Gerindra, melalui Anggota Badan Komunikasi DPP-nya, Andre Rosiade, bahkan balik menuding Gubernur sebelumnya, yang diusung oleh Partai Hanura, yakni Ahok dan Djarot Saiuful Hidayat, tidak melakukan tindakan nyata ketika pelanggaran-pelanggaran seperti ini terjadi.

“Jika kita lihat jejak kasus yang menimpa Pulau Reklamasi Jakarta sejak 2014. Sebenarnya Pulau D ini sudah tiga kali disegel. Yang pertama pada tahun 2014, saat itu, Wakil Gubernur Ahok masih menjabat dan statusnya belum diangkat karena Joko Widodo, Gubenur DKI terpilih masih dalam proses Pemilihan Presiden (Pilpres) dan belum ditetapkan sebagai Presiden,” ungkapnya.

Terpisah, Ketua Komite III DPD RI, Fahira Idris, mendukung langkah Pemerintah Provinsi (Pemprov) DKI Jakarta menyegel Pulau C dan Pulau D. Sebab, aktivitas pembangunan di atas pulau palsu tersebut tak mengantongi izin.

Senator asal Ibu Kota itu pun menyebut, langkah tersebut sebagai akhir era pembiaran terhadap penerabasan aturan.

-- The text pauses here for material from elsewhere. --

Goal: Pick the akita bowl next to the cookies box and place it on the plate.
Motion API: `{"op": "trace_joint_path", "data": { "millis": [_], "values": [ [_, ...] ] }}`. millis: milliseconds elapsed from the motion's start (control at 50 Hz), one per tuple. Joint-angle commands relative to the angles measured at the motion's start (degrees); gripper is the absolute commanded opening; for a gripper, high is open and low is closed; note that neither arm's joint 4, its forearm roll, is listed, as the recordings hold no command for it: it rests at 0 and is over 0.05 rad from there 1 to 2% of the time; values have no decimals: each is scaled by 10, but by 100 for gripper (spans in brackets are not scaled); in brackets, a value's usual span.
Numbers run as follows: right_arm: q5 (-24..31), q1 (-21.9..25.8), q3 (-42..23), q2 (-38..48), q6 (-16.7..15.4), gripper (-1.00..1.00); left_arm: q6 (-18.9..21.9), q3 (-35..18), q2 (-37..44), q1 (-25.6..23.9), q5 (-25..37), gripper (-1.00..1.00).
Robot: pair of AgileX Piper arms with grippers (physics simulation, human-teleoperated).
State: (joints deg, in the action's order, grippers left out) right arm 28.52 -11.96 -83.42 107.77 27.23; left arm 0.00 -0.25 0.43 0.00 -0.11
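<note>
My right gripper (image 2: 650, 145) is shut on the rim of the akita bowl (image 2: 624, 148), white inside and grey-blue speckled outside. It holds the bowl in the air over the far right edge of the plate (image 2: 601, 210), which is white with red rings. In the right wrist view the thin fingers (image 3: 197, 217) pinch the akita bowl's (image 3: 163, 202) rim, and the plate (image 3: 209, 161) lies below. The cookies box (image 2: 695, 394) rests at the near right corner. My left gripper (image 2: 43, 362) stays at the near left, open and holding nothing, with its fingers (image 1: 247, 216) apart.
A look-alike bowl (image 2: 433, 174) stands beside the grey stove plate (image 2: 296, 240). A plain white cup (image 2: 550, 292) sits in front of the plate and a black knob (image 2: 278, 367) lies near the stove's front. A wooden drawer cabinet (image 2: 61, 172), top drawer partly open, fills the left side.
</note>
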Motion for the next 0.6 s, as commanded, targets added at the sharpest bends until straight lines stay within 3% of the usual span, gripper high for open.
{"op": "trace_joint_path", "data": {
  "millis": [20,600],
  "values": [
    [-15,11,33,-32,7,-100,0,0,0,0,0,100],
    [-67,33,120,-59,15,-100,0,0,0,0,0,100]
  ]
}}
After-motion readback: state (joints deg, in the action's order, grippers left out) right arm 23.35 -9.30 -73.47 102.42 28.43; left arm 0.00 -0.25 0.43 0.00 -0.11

Sehingga, mengembalikan wibawa negara. “Yang selama ini begitu gamang melihat berbagai pelanggaran proyek reklamasi,” tegasnya, Jumat (8/6/2018).

Apalagi, lanjut Fahira, mayoritas warga Jakarta sudah jengah melihat berbagai pelanggaran reklamasi. Pasalnya, berbagai pelanggaran dipertontonkan begitu vulgar dan terang-terangan.

“Setiap jumpa warga, saya selalu ditanya soal reklamasi ini. Warga semakin resah, melihat ada kesan pembiaran atas berbagai pelanggaran aturan dan hukum. Terlebih, akses ke pulau-pulau palsu’ ini begitu dibatasi, bahkan ada pembatasan peliputan oleh media massa. Ini kan sudah melecehkan wibawa negara,” paparnya.

Karenanya, bagi dia, masalah reklamasi bukan lagi isu elitis. Bukan pula menunaikan janji kampanye Anies-Sandiaga Uno pada Pemilihan Kepala Daerah (Pilkada) 2017.

“Tetapi, adalah cara bagaimana pemerintah sebagai pemegang mandat rakyat, tegas menujukkan di mana sebenarnya dia berdiri,” tutup Fahira.